In the entries, find all lines that hold the word "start" and copy them.

Provided records =
>>>>>
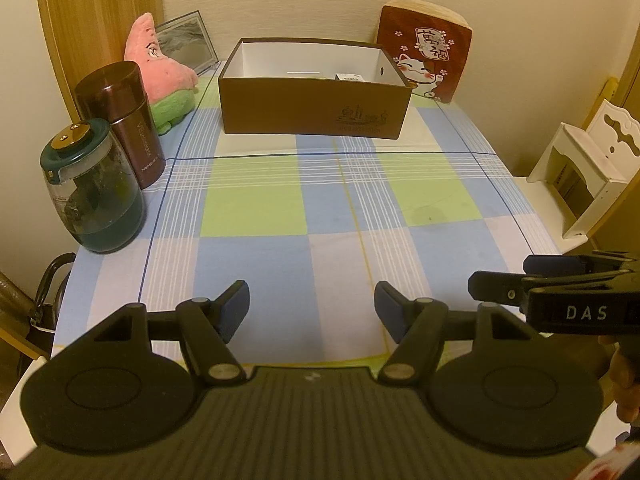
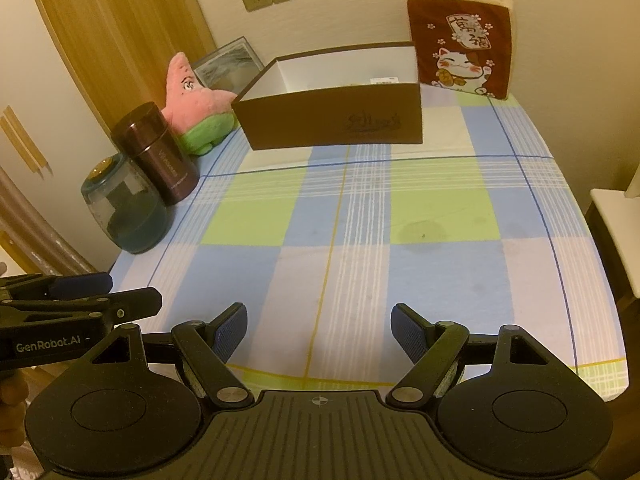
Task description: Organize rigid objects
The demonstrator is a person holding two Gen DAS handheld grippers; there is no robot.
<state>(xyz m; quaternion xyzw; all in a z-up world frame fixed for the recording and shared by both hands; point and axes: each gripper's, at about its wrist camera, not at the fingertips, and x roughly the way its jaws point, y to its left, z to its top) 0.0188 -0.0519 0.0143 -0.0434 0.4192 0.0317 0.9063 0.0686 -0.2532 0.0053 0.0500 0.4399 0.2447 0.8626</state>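
Table (image 1: 332, 216) under a checked blue-and-green cloth carries everything, and its middle and near edge are bare. Against the far edge sits the open brown box (image 1: 316, 110) with small white items inside, too hidden to name; a lucky-cat board (image 1: 426, 50) leans at its right. Along the left edge stand a dark maroon canister (image 1: 122, 120) and, nearer, a glass jar (image 1: 94, 192) with a green lid – both rigid, smooth, likely slippery; the jar looks fragile and heavy, so I would take it low around the body, jaws wide. A pink plush (image 1: 160, 64) slumps behind them. Left gripper (image 1: 312, 306) and right gripper (image 2: 319, 330) hover over the near edge – both spread, nothing between the fingers.
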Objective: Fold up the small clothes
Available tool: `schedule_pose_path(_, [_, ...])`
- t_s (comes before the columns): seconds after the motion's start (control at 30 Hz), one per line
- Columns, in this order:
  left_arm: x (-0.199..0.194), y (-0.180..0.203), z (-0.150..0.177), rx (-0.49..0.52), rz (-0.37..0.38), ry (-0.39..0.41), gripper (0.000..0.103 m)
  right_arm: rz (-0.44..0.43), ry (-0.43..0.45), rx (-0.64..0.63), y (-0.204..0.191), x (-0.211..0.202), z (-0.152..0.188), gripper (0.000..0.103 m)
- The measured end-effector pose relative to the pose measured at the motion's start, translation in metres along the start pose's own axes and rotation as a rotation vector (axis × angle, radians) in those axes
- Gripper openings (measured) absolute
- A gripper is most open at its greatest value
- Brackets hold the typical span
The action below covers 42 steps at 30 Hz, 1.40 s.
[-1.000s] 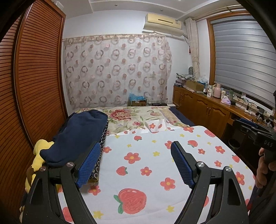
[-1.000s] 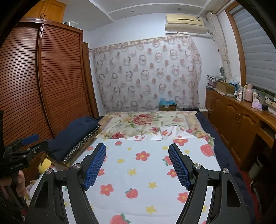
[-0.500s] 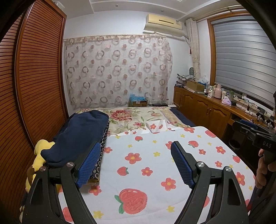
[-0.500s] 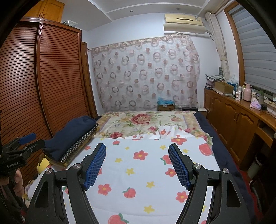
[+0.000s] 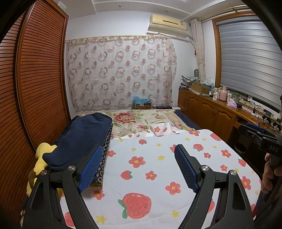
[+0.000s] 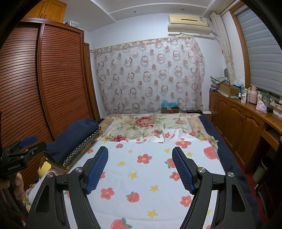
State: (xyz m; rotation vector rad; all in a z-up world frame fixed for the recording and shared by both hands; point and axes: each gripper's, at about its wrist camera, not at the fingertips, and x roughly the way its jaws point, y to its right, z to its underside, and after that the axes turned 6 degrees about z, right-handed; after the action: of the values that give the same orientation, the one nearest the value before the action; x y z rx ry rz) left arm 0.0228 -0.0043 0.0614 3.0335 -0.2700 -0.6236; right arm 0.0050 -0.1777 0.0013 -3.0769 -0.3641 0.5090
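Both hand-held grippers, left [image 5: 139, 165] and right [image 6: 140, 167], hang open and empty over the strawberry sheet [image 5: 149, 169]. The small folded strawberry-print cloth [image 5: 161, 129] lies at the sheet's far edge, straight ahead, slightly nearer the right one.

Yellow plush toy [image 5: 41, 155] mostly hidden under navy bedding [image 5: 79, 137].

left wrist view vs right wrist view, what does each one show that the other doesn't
Only the left wrist view shows the right gripper's handle in a hand at its right edge. Only the right wrist view shows the upper wooden cabinet above the wardrobe. Both show the strawberry sheet, navy bundle, floral blanket and open blue-padded jaws with nothing between.
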Motion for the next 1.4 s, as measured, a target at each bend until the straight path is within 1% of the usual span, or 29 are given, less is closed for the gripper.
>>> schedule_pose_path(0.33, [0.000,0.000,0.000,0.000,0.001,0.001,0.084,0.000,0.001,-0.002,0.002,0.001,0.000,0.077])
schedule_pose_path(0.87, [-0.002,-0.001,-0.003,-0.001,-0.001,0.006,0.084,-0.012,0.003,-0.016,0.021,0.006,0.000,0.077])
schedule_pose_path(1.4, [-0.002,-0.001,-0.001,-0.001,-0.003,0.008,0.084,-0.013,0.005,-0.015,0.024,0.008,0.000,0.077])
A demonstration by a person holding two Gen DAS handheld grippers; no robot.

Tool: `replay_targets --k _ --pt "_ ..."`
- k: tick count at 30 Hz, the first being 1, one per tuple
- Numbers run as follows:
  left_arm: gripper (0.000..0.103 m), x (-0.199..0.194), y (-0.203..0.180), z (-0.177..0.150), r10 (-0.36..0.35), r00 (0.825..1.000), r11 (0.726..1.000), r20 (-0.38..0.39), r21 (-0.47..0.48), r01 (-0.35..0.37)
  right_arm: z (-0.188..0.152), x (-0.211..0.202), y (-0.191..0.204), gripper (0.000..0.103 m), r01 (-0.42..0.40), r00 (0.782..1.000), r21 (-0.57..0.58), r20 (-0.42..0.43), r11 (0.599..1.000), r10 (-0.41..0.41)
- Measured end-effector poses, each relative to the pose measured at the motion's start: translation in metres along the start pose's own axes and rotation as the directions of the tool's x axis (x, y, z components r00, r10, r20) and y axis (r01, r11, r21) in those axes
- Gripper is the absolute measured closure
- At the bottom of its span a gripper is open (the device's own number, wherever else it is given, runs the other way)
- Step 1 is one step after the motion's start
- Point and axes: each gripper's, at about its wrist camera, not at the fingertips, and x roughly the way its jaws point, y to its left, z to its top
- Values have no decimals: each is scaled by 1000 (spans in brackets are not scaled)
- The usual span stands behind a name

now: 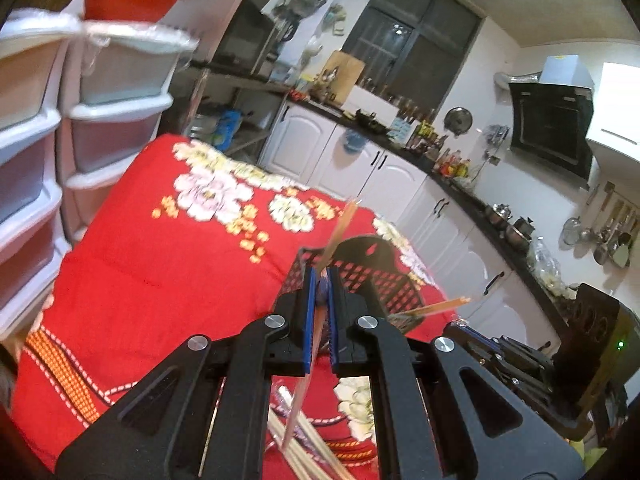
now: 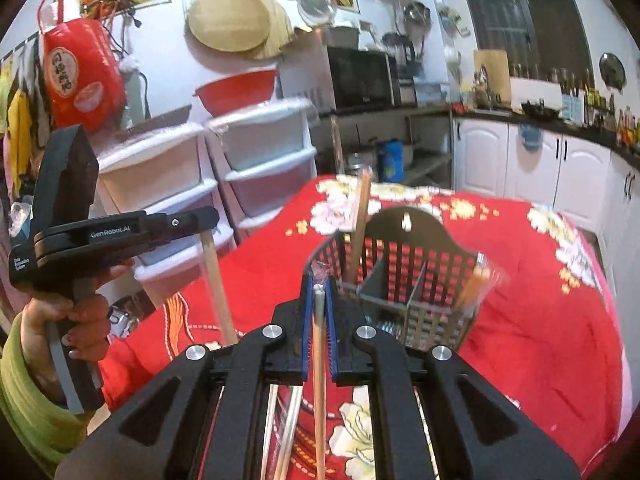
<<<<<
Reply to the exercise =
- t_s (comes before the columns): seconds after the motion's start (control at 30 Hz), one per line
- The measured end-effector pose relative to the pose measured at the motion's start, translation in metres along the start pose's own axes and rotation as a rotation vector (axis × angle, radians) in those axes
- Measured end-effector poses, each relative to the pose measured at the motion's start: translation in metres along the start pose's own axes and rotation as the directions of the tool's x axis (x, y, z components r00, r10, r20) and y axis (r01, r11, r21) in those axes
- Step 1 is one step after the motion's start

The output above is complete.